How do you handle shipping?

For orders to US addresses, we usually ship FedEx.

For international shipping, we use Incoterms EXW because it's best for the customer to take ownership at our address and make their own arrangements with a shipping company. This is because any complications will be with the receiving country, and the customer will be better suited for dealing with the local agencies (including any language issues) than we would remotely from the states.

What Operating Systems do your hardware and software run on?

The software which drives the printers works with Windows XP, Windows 7, Windows 8, and Windows 10. Our software is not open source. We Program in C#.net, and it is possible to add your own module to our software. We use G-Code to operate our printers. We have over 50 custom codes to allow for the extra features of our printers. The software to run the printers is included with every printer.

What About Upgrades?

3D printing is in its infancy, and we envision the software becoming the most valuable component in the future. As consumers, we get very frustrated with continual software upgrade fees - but it does take labor not only to improve the software and firmware, but also to help customers do upgrades.
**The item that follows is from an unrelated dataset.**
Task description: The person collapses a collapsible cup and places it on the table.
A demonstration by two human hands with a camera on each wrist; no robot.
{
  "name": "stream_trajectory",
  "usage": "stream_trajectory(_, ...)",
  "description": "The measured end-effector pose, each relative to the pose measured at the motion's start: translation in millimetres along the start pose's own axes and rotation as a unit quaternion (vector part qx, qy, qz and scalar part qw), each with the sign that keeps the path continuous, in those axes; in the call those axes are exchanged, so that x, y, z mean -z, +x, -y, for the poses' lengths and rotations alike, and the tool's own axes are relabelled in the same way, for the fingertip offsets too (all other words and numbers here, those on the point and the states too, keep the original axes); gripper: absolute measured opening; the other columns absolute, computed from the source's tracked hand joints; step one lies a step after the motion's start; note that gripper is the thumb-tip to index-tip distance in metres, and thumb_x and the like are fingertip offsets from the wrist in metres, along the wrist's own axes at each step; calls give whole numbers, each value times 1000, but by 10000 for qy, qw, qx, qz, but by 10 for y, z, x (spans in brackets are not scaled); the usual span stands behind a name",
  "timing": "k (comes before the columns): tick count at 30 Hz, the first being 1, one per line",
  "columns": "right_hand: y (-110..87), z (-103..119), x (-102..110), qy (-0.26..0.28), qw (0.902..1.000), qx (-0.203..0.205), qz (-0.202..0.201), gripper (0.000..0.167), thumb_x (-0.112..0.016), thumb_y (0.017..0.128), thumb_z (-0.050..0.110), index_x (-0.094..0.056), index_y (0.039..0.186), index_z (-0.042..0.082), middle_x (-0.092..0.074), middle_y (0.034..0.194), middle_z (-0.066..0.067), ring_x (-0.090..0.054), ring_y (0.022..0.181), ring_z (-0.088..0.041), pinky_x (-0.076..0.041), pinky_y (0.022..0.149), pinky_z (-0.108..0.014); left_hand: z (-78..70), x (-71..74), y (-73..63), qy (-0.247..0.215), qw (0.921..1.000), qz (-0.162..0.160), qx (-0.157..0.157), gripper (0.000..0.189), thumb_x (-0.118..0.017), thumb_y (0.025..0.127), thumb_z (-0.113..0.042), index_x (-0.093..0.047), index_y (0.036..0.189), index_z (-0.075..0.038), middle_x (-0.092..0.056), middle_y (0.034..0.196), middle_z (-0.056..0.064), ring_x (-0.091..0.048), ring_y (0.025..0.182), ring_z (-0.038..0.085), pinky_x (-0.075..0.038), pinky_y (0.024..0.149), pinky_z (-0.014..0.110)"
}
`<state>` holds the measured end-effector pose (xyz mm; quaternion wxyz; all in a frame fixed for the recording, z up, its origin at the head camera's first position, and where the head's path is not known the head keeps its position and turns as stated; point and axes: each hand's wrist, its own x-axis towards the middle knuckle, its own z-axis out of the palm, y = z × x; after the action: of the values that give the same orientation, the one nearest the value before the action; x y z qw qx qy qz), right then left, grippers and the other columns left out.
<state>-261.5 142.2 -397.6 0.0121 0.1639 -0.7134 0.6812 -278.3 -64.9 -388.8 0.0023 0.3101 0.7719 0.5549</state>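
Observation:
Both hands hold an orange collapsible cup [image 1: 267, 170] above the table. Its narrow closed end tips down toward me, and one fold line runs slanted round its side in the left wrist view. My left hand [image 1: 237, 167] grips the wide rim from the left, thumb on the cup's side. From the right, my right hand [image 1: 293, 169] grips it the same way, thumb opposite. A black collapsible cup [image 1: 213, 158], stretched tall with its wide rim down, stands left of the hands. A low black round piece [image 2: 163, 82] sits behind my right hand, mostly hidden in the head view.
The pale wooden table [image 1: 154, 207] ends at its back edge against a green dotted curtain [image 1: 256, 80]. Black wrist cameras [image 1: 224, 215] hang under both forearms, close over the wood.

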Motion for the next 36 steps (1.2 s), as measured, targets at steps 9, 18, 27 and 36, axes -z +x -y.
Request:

When you purchase a Hyrel printer, that software has no expiration date - it should always work as it did when it was shipped. But once our team has released v4, we stop working on improving v3, and our efforts go toward making v4 better.

If you've had your printer less than two years, the updates have no cost - and that update has no expiration date.

However, if your printer is over two years old, there will be a fee to get you a new license for the new version (presently $250 for a v4 license on older printers). This modest fee is not added to generate profit, but rather to offset the cost of helping you get the new version up and running if you should encounter any difficulties.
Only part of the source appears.